On how many minutes Warrior’s Nitro debut promo was supposed to be: “Under 10. Probably 7 or 8, tops. Because keep in mind, we had to hit a commercial break. Fortunately, we were owned by the same company that owned the network we were on, so it was more of an internal problem or challenge or hiccup, whatever you want to call it, then anything else. Seven minutes tops. A five to seven minute promo, unless you’re really good at them, you can lose a lot of audience unless there is something really compelling going on, or the person who is cutting that promo is a great storyteller and has a big audience. You can have a great five to seven minute promo with certain people, under certain circumstances, but generally, you don’t want to go beyond that, even for something big. This one, and I’ll look it up, I remember looking at it a year or two ago, I think this one could have gone as long as 27 minutes. I don’t know anybody who can be out there for 27 minutes and hold an audience. I don’t think The Rock could do it. If anybody could, he could.”

On why he didn’t cut Warrior’s promo short since he was in the ring during the segment: “If it would have been anybody else, under any other circumstances, I could have improvised and made it work, but what was I going to do? Was I going to, you know me, as the President of the company, was I going to grab his mic and cut him off? That would have killed whatever chance he had of getting over if I had cut him off. Hogan was as shocked as I was. Brutus was too fucking stupid to think of anything to do.”

On what he quickly said to Warrior during his promo that caused him to end it: “It was, ‘Wrap it.’ That’s it. Just, ‘Wrap it.’”


On why he didn’t improvise another way to cut Warrior’s promo short: “I wouldn’t have done that under any circumstances. It never occurred to me to try to improvise and pull something out of it that wasn’t planned because I wasn’t confident that anybody would have been prepared to do it. I wasn’t confident that Warrior would have been prepared. I wasn’t confident on how Warrior could or would react to it, because I had never worked with him before. I didn’t know if he was the kind of guy that could improvise. Ric Flair, Roddy Piper, Randy Savage, oh hell yeah, I would have improvised. Mick Foley? Oh common, I would have relished the opportunity to improv that scene had it gone wrong with any of the aforementioned talent, but I didn’t have the confidence in Warrior. So there was nothing else to do but suffer through it.”

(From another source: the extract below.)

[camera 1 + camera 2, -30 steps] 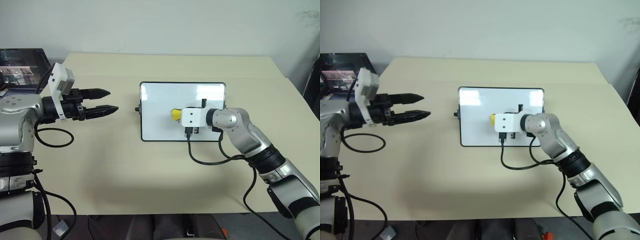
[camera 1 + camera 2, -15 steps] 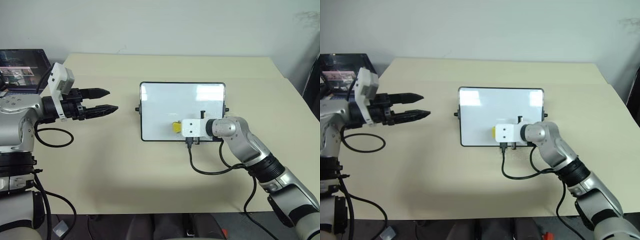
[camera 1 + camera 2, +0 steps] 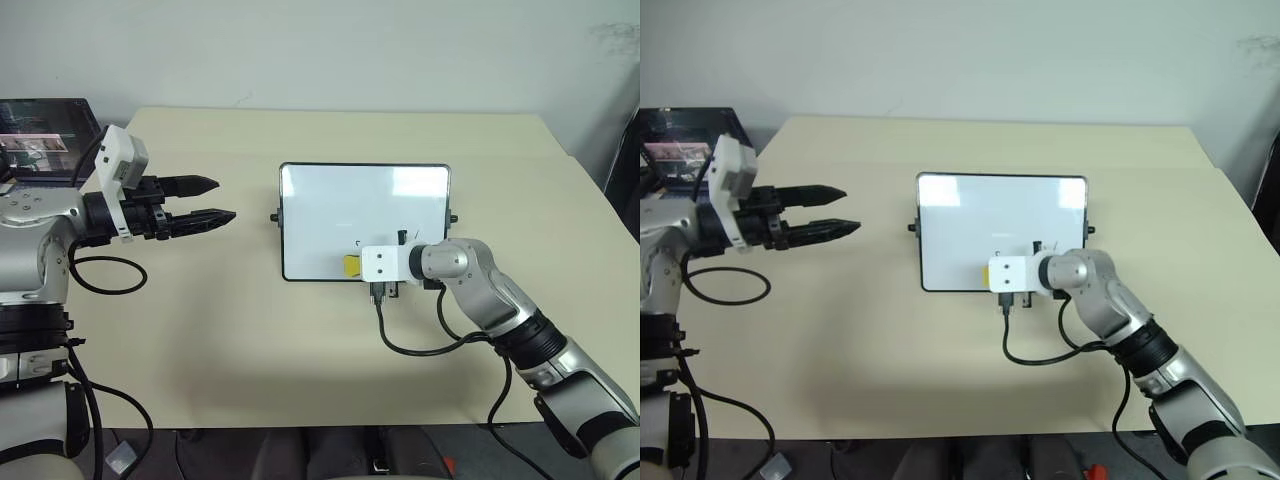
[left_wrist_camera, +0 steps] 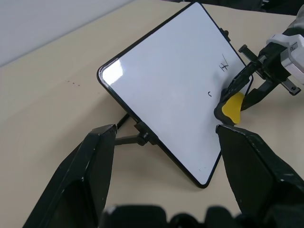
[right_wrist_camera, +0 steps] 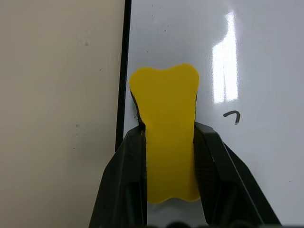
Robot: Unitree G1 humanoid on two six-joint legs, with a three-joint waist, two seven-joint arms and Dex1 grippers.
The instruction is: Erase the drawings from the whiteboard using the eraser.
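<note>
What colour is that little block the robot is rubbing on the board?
The eraser is bright yellow, clearest in the right wrist view.

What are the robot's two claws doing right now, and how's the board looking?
Right gripper shut on the small yellow eraser block, at the near edge of the glossy white whiteboard. Left gripper open, off the board. Small black marker scribbles remain. Nothing blocking.

You see a glossy white whiteboard [image 3: 340, 205] catching glare, a soft matt yellow eraser [image 5: 166, 128] squeezed in smooth black plastic fingers [image 5: 124, 180], and a matt beige bench [image 3: 250, 340].
</note>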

On how he and Hulk Hogan reacted backstage to the promo: “I think we simultaneously looked at each other like a scene in a movie. We slowly looked at each other when we got away from everybody and it was like, what the fuck? We were shocked. We were just shocked. I’ve never experienced anything like it before, since, and I hope to never experience it again.”

On if Warrior knew he screwed up backstage after the promo: “Yeah, to him it was like, he got caught up in the moment, and I understand that, because Warrior was, when I say he lived that character, I’m not exaggerating. I think he knew he screwed up but I don’t think he felt the same way about it that I did, or Hulk did, he felt like he got out there and was able to speak to his Warriors and did what he wanted to do and realized he went over, but I don’t think he understood how far over he went because he was in the moment, he got lost in it, I don’t think he realized he was out there for over 20 minutes.”